Родился 22 августа 1878 года в Домажлицах. Отец был чиновник; умеренный «достаток». Двое братьев, две сестры; все умерли детьми. Все они были мне противны до отвращения — не потому, что были мне отвратительны, а потому, что были слишком близки со мною. Родители также мне были противны, и я их едва не возненавидел, хотя и не мог жаловаться на них, потому, что они дерзнули быть ко мне еще ближе — столь парадоксально позорно близко… Я ненавидел в детстве всех людей, любая ласка доводила меня едва ли не до рвоты, в особенности по отношению к мужчинам у меня развилась вполне законченная идиосинкразия. Она основывалась на врожденном презрении. Анализируя свои воспоминания, прихожу к выводу — уже в первые годы этой своей жизнишки я ощущал себя и все остальное человечество как две враждующие между собой силы; и уже в первые годы я инстинктивно недооценивал своего врага, — считая его ничтожным. Уже тогда моим основным, просвечивающим повсюду, будто сквозь утренний туман, и в то же время могучим свойством была Воля, постоянно объемлющая сама себя и подчиняющая себе абсолютно все. Трудно жить с ней взрослому, но еще труднее ребенку… Думаю, что у моих братьев и сестер она была развита более, нежели у меня, — ибо они умерли… С такой участью я, впрочем, не мог достаточно хорошо выделяться в замечательном человеческом окружении — до тех пор, пока я немного не сориентировался и не понял, где собственно очутился.

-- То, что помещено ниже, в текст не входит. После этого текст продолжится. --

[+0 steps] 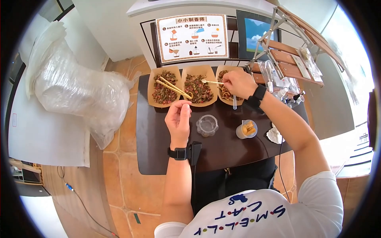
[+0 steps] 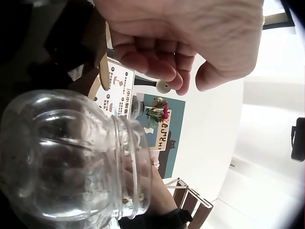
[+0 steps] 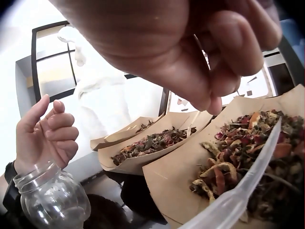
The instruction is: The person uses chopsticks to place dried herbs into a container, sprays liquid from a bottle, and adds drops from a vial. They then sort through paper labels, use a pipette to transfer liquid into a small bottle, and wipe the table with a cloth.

Вначале я, конечно же, казался очень глупым, смешным, стыдливым, — кто таким не был, тот совсем обыкновенен. И вместе с тем: инфернально «своенравным» («своенравность» — противоположность покорности чужим нравам — не что иное, как загадочное проявление Абсолютности в царстве животных), «непослушным», «преступным». Я воровал ради воровства, моим любимым видом спорта стало битье окон ночью в домах на окраине Домажлиц, я подкладывал камни на железнодорожные пути, поджигал снопы пшеницы. Однако, став взрослым, я не совершал преступлений, — поскольку там, где их совершения не требует практическая необходимость, они суть лишь мелочное хулиганство, не исключая войн. Но были у меня и склонности, достойные похвалы: например, однажды в полночь, будучи двенадцатилетним, я вспомнил, что забыл птенцу, для которого я в поле в зарослях кустарника устроил гнездо и которого сам, вместо его родителей, долгое время кормил, — дать в этот день червей, которых для него уже приготовил; я отправился к гнезду и шел четверть часа с пищей для птенца — которого нашел мертвым… — я думал, что не переживу этого… — Или (тигр)… Да, как глупо детство, это протирание глаз утром! А тот, кто смолоду был «молод» — дурак, баран, который хорошо себя чувствует в стаде… Самые сильные ощущения в детстве дала мне музыка. Когда где-то рядом начинал играть духовой оркестр, мурашки начинали бежать у меня по коже, так что тело леденело и теряло чувствительность, глаза застилала пелена, и я хватался за кого-нибудь, кто был рядом, чтобы не упасть. Полтора часа я, четырнадцатилетний, шел через глубокие сугробы в деревню, в которой, как я знал, будут похороны с оркестром. Начиная с десяти лет, я проводил целые дни напролет в одиночестве, в полях и лесах, а немного позже и ночи. За всю жизнь ни разу не познал я чувства скуки, разве что ее аналог — и тот только в обществе… Стадный идиотизм, названный школой, украл у меня не менее тридцати процентов моей душевной силы, — но с этим всегда следует считаться, — от человека всегда остается только его фрагмент. Стыдно сказать, но учился я до самого конца всегда с отличием и по поведению имел всегда наилучшую отметку.